- Opening Delimiter -

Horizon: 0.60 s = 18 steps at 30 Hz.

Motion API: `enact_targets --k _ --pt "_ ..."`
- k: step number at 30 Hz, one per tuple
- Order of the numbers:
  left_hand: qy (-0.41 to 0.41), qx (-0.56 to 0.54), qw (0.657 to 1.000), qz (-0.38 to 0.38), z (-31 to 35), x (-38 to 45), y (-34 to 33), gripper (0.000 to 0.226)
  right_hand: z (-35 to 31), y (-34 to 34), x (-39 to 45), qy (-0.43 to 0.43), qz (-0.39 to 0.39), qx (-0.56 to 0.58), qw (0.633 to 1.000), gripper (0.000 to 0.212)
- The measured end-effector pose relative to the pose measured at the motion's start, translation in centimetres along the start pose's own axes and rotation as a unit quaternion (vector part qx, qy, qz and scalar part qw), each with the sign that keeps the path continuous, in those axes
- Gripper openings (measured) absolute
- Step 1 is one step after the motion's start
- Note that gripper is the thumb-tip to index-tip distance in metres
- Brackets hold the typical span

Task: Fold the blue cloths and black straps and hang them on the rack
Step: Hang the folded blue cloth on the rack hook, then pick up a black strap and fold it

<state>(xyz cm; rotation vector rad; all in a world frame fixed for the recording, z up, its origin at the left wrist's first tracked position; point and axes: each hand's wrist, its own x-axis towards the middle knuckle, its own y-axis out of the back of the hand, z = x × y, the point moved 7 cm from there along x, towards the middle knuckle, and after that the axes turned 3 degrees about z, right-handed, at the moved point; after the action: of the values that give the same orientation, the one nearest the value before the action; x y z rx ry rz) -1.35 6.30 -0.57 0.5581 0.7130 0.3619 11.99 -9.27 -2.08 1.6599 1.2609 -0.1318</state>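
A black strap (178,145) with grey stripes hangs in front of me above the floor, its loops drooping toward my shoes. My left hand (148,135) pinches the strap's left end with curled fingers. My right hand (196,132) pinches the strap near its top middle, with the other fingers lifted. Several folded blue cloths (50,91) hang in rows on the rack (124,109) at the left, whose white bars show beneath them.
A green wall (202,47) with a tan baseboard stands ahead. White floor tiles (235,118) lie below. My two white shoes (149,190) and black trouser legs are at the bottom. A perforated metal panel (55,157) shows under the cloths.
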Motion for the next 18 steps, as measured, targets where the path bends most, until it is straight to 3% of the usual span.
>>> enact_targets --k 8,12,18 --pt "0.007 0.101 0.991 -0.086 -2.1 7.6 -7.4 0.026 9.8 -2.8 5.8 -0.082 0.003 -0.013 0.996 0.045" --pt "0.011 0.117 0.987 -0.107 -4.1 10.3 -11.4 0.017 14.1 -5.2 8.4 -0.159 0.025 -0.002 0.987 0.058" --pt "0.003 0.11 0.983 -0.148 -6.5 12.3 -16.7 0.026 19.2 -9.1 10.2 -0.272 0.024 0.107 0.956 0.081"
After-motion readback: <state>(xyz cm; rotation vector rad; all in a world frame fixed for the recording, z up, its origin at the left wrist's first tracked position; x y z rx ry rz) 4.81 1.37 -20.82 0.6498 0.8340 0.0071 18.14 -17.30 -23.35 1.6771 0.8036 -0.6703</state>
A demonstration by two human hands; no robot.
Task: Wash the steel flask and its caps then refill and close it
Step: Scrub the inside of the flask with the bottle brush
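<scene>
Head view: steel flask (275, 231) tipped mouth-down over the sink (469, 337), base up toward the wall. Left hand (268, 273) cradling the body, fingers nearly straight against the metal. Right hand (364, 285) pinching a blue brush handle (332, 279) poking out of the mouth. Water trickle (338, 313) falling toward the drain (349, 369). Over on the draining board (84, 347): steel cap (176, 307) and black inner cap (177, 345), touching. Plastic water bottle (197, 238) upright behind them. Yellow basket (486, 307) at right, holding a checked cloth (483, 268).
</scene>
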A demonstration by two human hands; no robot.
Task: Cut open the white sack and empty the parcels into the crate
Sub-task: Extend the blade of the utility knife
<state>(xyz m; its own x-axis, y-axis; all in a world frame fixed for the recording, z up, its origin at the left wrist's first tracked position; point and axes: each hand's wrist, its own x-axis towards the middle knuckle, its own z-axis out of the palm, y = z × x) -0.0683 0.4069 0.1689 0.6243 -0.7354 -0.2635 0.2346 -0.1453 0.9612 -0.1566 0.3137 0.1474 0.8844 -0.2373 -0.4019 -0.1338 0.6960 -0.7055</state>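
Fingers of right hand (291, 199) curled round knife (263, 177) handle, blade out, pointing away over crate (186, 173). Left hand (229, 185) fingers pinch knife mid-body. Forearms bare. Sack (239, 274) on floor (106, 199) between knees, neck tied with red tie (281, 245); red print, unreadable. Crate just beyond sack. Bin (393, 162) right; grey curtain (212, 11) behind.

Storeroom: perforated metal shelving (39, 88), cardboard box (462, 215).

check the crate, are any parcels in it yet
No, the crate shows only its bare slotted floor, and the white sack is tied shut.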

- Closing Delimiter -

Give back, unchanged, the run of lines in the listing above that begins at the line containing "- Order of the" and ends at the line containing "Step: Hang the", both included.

- Order of the numbers:
  left_hand: qy (-0.41 to 0.41), qx (-0.56 to 0.54), qw (0.657 to 1.000), qz (-0.38 to 0.38), z (-31 to 35), x (-38 to 45), y (-34 to 33), gripper (0.000 to 0.226)
  right_hand: z (-35 to 31), y (-34 to 34), x (-39 to 45), qy (-0.43 to 0.43), qz (-0.39 to 0.39), qx (-0.56 to 0.58), qw (0.633 to 1.000), gripper (0.000 to 0.212)
- The measured end-effector pose relative to the pose measured at the motion's start, translation in centimetres along the start pose's own axes and rotation as a unit quaternion (vector part qx, qy, qz and scalar part qw), each with the sign that keeps the path continuous, in those axes
- Gripper openings (measured) absolute
- Step 1 is one step after the motion's start
- Note that gripper is the thumb-tip to index-tip distance in metres
- Brackets hold the typical span

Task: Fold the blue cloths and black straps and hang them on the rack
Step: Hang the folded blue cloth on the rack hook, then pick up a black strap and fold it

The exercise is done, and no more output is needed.